El Gobierno dominicano acaba de anunciar, con el despliegue mediático que le caracteriza, una supuesta “transformación estructural” del sistema consular. Nos prometen que, en un acto de aparente transparencia, la totalidad de los ingresos de los consulados pasarán a la Cuenta Única del Tesoro (CUT) y que se implementará una “escala salarial digna” para sus funcionarios. Sin embargo, como ya es costumbre en la presente gestión, la trampa está en los plazos: el nuevo sistema se implementará gradualmente y su última etapa iniciará, convenientemente, el 1 de enero de 2027.
Como dirigente de la Fuerza del Pueblo y voz de nuestros compatriotas en el exterior, es mi deber desnudar esta narrativa. ¿Con qué moral nos hablan de modernidad y de cumplir con los estándares de la OCDE o de la “RD Meta 2036”, cuando el oficialismo ha ignorado sistemáticamente las verdaderas necesidades de nuestra gente?
Este anuncio de centralizar fondos no es más que una táctica para ganar tiempo y patear las soluciones hacia futuras gestiones, escondiendo además un riesgo inminente: la asfixia operativa de nuestras sedes por la burocratización financiera y el uso de la “racionalización” operativa como pretexto para realizar reacomodos y cancelaciones por pura conveniencia política.
Mientras nos venden este “espejismo” para el 2027, la realidad de hoy es que la diáspora sigue siendo maltratada. El Gobierno nos aplaude en sus discursos, llamándonos el soporte de la economía nacional, y no es para menos, pues nuestras remesas representan cerca del 10% del Producto Interno Bruto (PIB) del país. Pero en la práctica, nos exprimen los bolsillos. Resulta indignante que una libreta de pasaporte, cuyo costo real para el Estado es de apenas 25 dólares, sea vendida a los dominicanos en el exterior por 150 dólares.

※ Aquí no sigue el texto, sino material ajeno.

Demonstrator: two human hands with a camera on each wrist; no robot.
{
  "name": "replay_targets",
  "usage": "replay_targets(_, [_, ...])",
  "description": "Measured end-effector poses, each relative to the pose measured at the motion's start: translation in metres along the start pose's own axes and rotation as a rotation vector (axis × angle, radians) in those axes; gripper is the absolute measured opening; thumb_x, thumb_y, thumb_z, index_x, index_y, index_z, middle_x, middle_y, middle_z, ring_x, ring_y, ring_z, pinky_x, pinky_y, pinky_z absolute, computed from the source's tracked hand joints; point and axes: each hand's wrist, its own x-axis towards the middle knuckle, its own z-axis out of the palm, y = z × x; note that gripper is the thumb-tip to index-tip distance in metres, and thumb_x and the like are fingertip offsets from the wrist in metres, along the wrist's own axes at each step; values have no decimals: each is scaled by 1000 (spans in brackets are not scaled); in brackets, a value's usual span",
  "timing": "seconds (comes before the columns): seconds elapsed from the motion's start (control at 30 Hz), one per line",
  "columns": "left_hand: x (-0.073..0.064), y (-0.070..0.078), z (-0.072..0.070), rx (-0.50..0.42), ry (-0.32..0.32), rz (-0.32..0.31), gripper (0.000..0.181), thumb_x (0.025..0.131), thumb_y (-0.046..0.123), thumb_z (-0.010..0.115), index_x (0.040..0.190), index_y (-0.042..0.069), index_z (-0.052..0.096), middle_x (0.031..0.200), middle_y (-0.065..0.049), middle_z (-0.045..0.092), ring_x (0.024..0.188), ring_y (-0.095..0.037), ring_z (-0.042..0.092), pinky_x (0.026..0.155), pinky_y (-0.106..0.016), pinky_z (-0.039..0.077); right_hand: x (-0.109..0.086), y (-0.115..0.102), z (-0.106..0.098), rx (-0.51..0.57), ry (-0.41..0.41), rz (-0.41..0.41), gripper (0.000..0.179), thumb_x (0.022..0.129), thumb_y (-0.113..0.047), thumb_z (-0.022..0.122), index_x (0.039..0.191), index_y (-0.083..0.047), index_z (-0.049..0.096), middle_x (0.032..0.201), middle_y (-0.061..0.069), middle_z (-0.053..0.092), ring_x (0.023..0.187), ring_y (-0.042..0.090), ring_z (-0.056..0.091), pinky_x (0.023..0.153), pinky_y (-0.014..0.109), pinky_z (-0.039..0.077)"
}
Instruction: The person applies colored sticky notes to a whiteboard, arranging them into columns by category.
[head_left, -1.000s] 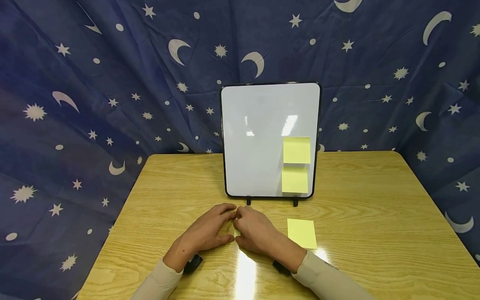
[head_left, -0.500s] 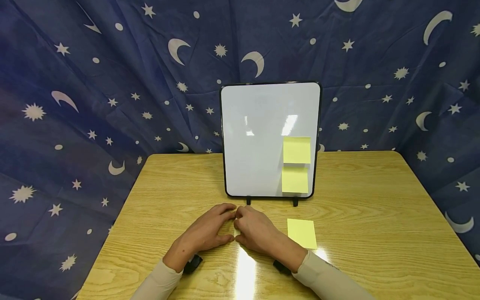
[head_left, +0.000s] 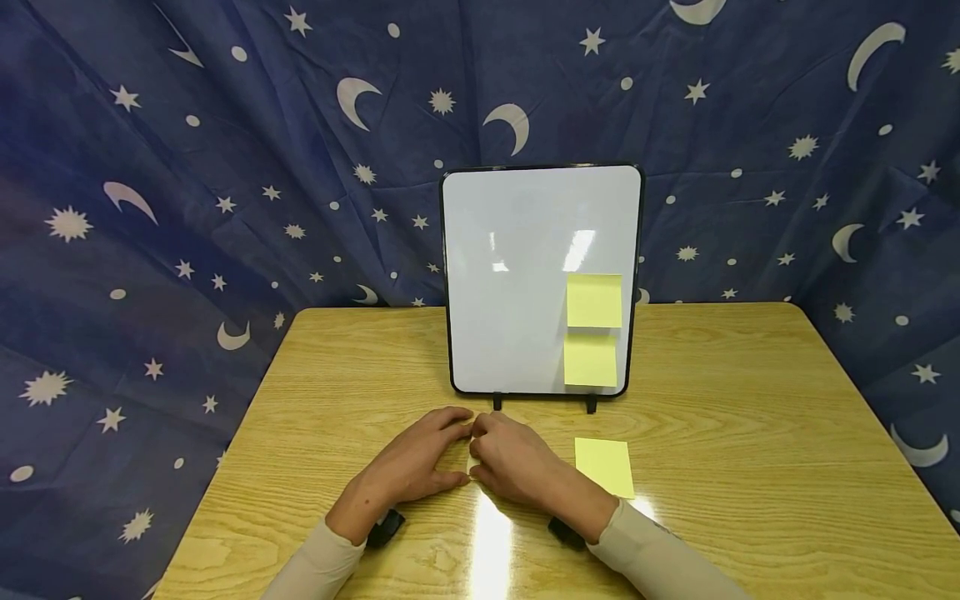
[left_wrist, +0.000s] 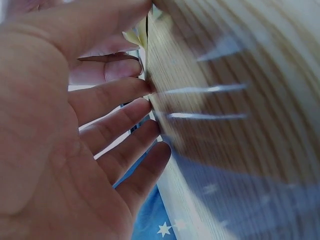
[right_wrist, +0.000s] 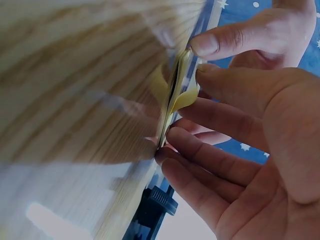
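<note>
Head view: two notes point(head_left: 593, 301) are sitting on the whiteboard point(head_left: 517, 275); we are pinching a third off the pad point(right_wrist: 172, 97) with our right hand point(head_left: 517, 469), left hand point(head_left: 411, 468) steadying.

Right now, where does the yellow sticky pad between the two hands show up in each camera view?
Head: the sticky pad is a pale sliver at lower centre, mostly covered, between the left hand and the right hand.
Left wrist: a thin yellow edge at top centre, beside the fingertips.
Right wrist: seen edge-on at centre, one sheet curling away near the fingers.
Shared landmark: the wooden table.
</note>
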Motion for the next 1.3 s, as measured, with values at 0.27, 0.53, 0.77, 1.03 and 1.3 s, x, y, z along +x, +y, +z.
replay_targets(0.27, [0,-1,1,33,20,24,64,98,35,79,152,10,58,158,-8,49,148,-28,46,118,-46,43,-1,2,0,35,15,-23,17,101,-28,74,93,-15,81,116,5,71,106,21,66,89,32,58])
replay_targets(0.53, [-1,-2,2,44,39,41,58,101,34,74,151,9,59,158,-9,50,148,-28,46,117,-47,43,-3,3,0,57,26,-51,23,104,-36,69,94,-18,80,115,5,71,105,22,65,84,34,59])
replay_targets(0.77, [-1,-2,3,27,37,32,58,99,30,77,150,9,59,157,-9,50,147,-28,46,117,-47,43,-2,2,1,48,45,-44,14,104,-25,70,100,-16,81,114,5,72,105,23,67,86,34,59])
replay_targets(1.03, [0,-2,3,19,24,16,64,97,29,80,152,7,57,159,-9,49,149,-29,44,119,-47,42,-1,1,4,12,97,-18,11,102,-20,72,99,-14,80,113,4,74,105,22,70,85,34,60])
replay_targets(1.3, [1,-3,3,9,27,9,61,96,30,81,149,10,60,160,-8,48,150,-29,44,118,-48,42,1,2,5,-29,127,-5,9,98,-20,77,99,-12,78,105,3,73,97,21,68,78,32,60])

Nuestros consulados no han sido centros de servicio, sino “nidos de botellas” y minas de recaudación para el funcionario de turno, llegando al descaro de pagar rentas mensuales de hasta 69,000 dólares, como ocurre en Nueva York, ante la indignación y protesta de la comunidad.

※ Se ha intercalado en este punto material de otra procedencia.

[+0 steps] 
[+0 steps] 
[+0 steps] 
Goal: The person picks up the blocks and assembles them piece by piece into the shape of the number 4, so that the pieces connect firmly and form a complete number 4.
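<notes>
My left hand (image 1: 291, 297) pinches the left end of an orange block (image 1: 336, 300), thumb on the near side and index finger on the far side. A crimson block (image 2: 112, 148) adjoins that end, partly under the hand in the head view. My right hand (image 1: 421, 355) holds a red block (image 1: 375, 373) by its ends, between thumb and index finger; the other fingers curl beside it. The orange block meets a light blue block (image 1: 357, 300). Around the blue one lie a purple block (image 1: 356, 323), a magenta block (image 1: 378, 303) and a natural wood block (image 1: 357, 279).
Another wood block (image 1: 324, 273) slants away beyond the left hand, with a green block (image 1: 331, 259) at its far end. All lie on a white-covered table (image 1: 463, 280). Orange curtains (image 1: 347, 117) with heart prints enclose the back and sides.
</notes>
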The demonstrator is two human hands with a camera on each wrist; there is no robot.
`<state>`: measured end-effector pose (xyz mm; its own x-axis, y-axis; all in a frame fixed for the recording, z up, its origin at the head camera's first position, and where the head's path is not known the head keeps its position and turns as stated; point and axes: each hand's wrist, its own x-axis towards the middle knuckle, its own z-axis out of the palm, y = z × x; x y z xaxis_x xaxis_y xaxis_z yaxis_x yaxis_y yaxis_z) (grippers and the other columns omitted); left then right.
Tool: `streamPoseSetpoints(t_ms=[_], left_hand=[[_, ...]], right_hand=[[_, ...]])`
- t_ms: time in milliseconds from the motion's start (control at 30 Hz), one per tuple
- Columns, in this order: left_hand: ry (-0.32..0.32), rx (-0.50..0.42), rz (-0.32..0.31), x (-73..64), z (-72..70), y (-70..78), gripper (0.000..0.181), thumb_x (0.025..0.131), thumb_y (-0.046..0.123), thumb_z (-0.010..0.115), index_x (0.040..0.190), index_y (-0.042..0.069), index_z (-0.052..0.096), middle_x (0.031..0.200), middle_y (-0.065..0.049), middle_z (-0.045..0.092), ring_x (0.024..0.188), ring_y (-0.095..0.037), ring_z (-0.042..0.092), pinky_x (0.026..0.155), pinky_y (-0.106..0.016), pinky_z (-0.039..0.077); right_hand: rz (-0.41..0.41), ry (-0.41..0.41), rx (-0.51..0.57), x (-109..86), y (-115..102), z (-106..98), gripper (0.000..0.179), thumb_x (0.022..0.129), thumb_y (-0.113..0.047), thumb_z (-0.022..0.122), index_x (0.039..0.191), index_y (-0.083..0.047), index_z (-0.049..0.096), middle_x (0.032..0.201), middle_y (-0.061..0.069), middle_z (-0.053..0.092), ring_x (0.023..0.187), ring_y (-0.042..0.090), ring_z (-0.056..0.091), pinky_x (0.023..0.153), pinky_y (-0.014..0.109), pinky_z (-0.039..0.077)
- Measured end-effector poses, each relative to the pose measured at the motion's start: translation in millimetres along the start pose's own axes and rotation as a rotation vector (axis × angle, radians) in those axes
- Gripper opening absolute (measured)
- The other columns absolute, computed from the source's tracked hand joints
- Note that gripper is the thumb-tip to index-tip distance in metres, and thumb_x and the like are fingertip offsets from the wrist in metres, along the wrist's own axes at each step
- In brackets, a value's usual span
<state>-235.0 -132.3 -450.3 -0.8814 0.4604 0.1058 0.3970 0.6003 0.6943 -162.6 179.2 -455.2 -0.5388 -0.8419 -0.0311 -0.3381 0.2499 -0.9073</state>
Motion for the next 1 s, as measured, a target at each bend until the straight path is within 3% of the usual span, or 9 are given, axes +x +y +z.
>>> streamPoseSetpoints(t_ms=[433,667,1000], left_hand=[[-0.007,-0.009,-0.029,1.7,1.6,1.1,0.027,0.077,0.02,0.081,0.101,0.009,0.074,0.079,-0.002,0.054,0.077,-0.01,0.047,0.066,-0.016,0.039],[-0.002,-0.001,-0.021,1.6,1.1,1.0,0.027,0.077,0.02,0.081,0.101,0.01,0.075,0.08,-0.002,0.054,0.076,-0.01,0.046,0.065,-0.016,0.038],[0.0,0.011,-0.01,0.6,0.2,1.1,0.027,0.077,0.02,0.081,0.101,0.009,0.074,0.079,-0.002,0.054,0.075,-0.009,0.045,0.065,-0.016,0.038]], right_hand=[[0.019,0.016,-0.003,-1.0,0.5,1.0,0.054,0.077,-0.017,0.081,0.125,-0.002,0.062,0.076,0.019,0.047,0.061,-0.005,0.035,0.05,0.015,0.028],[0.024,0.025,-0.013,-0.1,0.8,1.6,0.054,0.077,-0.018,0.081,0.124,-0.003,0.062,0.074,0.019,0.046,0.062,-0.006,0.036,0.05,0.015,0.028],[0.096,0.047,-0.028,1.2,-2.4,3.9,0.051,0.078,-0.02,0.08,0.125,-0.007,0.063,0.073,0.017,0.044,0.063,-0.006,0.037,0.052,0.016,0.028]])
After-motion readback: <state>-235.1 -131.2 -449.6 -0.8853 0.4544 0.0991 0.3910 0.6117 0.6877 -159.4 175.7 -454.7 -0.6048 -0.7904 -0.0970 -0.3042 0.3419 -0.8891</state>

¿Dónde quedó la gran promesa de campaña de crear el Ministerio de los Dominicanos en el Exterior?. Que dicho sea de paso, ya la había plasmado nuestro líder Leonel Fernández en su programa de gobierno. Hoy esa también yace en el mismo cementerio de promesas incumplidas donde reposa la eliminación del abusivo cobro de los 10 dólares a los dominicanos que viajan a su propio país. El presidente prometió eliminar este impuesto en 2021, pero nos siguen tratando como turistas en nuestra propia tierra. Lo más grave es que este cobro se mantiene violando la Constitución, a pesar de que el Tribunal Constitucional declaró su ilegalidad mediante la sentencia TC/0602/18.
La comunidad dominicana en el exterior está harta de legisladores de ultramar oficialistas que actúan como “fantasmas” y figuras decorativas, ausentes de la cotidianidad y de la defensa de nuestros derechos. No necesitamos más promesas envueltas en papel de “gobernanza pública” para el 2027 o el 2036.
Nuestra diáspora exige respeto en el presente: rebajas inmediatas en los servicios consulares, derogación del inconstitucional decreto que nos cobra 10 dólares por entrar a nuestro país, intervención ante los altos costos de los boletos aéreos y verdadera seguridad jurídica para nuestras inversiones.
Desde la Fuerza del Pueblo seguiremos levantando la voz. El pueblo dominicano en el exterior ya despertó y no permitirá que se siga utilizando su esfuerzo como una simple caja registradora política. Exigimos hechos, no más anuncios vacíos.